*Collected data*:
□ □ □ □ □
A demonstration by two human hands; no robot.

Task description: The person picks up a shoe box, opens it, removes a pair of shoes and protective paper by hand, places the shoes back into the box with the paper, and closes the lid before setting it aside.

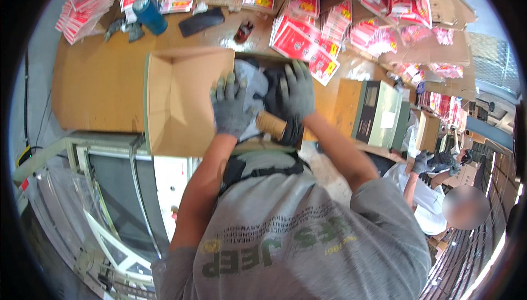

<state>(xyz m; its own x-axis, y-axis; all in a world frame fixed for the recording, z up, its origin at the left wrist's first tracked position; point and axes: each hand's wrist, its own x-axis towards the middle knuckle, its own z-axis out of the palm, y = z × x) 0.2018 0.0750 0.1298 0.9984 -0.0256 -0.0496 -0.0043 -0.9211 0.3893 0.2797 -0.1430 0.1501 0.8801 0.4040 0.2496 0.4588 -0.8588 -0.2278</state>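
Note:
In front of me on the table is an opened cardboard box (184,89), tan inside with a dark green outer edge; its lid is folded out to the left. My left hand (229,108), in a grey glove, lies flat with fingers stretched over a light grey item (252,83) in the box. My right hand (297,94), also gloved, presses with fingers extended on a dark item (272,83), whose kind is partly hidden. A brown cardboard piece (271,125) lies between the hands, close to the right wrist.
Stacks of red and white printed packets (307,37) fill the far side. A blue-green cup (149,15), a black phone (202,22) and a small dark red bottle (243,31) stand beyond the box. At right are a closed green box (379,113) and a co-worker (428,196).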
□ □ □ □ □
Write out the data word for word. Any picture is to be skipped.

A demonstration by two human hands; no robot.

Task description: The person picks up a shoe box, opens it, removes a pair of shoes and protective paper by hand, places the shoes back into the box with the paper, and closes the lid before setting it aside.


<state>(xyz m; its own x-axis, y-axis; all in a world frame fixed for the recording, z up, its origin at the left wrist's first tracked position; point and axes: each hand's wrist, its own x-axis towards the middle knuckle, its own z-axis out of the palm, y = z × x) 0.2018 0.0750 0.1298 0.9984 -0.0256 -0.0496 -0.0043 -0.9211 0.3893 0.2797 -0.1430 0.1501 0.8801 0.4040 0.2496 0.4588 -0.8588 -0.2278</state>
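Note:
In front of me on the table is an opened cardboard box (184,89), tan inside with a dark green outer edge; its lid is folded out to the left. My left hand (229,108), in a grey glove, lies flat with fingers stretched over a light grey item (252,83) in the box. My right hand (297,94), also gloved, presses with fingers extended on a dark item (272,83), whose kind is partly hidden. A brown cardboard piece (271,125) lies between the hands, close to the right wrist.
Stacks of red and white printed packets (307,37) fill the far side. A blue-green cup (149,15), a black phone (202,22) and a small dark red bottle (243,31) stand beyond the box. At right are a closed green box (379,113) and a co-worker (428,196).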

Nothing else is needed to finish the exercise.